Het punt met nieuwkomers, zegt Funnel, is dat die vaak minder betrokken zijn. „Ze hebben een bepaald beeld bij wonen in een dorp. Ze denken, we nemen een hond en dat is het. Bijdragen aan het dorpsleven gebeurt vaak niet.” Buitenlandse migranten zijn er overigens niet in Ashleworth: hier betekent ‘nieuwkomers’ bijna altijd Engelsen uit de stad.
Stank van mest
Ook de oude dame Anne Turner, ze werd 90 jaar in februari, is verknocht aan Ashleworth. Ze vertelt een anekdote die andere bewoners even graag aanhalen: „Er was eens een dame uit de stad die hier kwam wonen en heftig klaagde over de stank van de mest bij de buren. Vanwege haar gezanik verhuisde die boerderij naast haar uit het dorp.” Of dat laatste ook klopt? Het aantal kleinschalige boerderijen in Ashleworth en omstreken is afgenomen, maar die trend is in heel Engeland gaande.

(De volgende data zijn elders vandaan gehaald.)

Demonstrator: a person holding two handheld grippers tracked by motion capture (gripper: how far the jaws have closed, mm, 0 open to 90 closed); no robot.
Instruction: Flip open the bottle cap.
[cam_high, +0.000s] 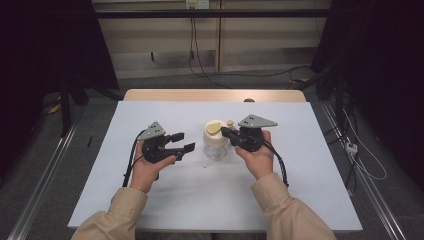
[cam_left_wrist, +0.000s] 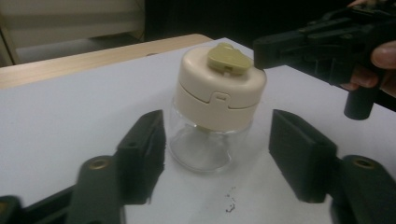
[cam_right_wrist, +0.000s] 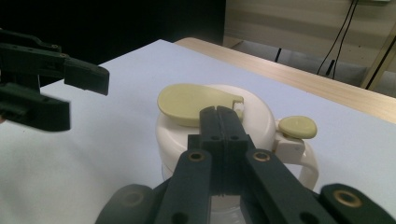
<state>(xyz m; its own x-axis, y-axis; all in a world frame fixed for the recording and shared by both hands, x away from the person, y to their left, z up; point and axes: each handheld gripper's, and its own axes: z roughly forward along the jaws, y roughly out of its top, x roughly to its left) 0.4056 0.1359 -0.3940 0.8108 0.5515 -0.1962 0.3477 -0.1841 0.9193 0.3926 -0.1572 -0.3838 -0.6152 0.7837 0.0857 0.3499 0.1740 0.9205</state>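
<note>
A clear glass jar (cam_high: 216, 142) with a cream lid (cam_left_wrist: 219, 81) stands on the white table top (cam_high: 150, 200) between my two grippers. An olive flap (cam_right_wrist: 191, 100) lies flat on the lid, and a small olive button (cam_right_wrist: 296, 127) sits on a side tab. My left gripper (cam_high: 186, 141) is open just left of the jar; in the left gripper view its jaws (cam_left_wrist: 215, 119) stand either side of the glass without touching it. My right gripper (cam_right_wrist: 223, 112) is shut, its tips resting on the lid at the flap's narrow end, nothing visibly between them.
A few dark specks (cam_left_wrist: 229, 203) lie on the white sheet in front of the jar. A bare wooden strip (cam_high: 215, 95) runs along the table's far edge. Cables (cam_high: 200, 65) hang and trail on the floor beyond it.
</note>
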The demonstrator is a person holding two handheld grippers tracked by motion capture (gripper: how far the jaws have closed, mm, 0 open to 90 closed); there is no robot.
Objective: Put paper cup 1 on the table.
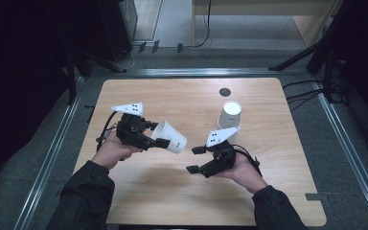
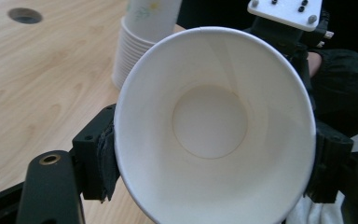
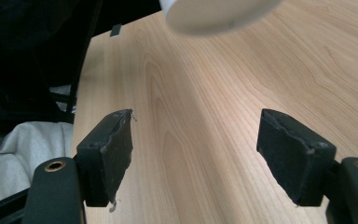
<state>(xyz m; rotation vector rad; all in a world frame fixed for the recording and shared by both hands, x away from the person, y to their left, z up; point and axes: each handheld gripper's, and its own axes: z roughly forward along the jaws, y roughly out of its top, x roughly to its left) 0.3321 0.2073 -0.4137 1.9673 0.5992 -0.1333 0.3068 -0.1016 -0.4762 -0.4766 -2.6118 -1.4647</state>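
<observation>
A white paper cup (image 1: 172, 139) lies on its side above the table, with my left gripper (image 1: 159, 134) shut on its rim. In the left gripper view I look straight into the cup (image 2: 209, 121), and the pads (image 2: 103, 163) press on both sides of its mouth. A stack of cups (image 1: 230, 115) stands mouth down at the back right of the table and shows again as the stack (image 2: 137, 51) behind the held cup. My right gripper (image 1: 199, 160) hovers open and empty just right of the held cup, its jaws wide apart (image 3: 205, 154) over bare wood.
The wooden table (image 1: 182, 191) has a round cable hole (image 1: 225, 92) near its back edge, left of the stack. A metal rail and cables run along the floor around the table. The held cup's base (image 3: 214, 11) hangs above the right jaws.
</observation>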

Vijfendertig jaar geleden was Turner de hoofdonderwijzeres van de christelijke basisschool in het dorp. De school bestaat nog steeds en zo middenin de zomer zijn er klussers bezig om de lokalen op te knappen. Boven de deur hangen citaten uit de Bijbel. „Matteüs 7.12: Behandel anderen zoals jullie door hen behandeld zouden willen worden.”
Er is plek voor vijftig kinderen, maar vaak schommelt het aantal leerlingen maar rond de twintig en is het spannend of de school open kan blijven. Ook in haar jaren dreigde sluiting, vertelt Turner, in het jaar dat ze maar negentien leerlingen had: „De ouders deden geweldig hun best en plaatsten een advertentie in de lokale krant waarin ze beschreven wat een fijne school het is.” Opschaling biedt hier uitkomst. Het schoolhoofd nu heeft drie scholen onder zich, in meerdere dorpen. En wie weet, met wat nieuwe leerlingen uit de nieuwbouw in het dorp erbij zal de school waarschijnlijk overleven.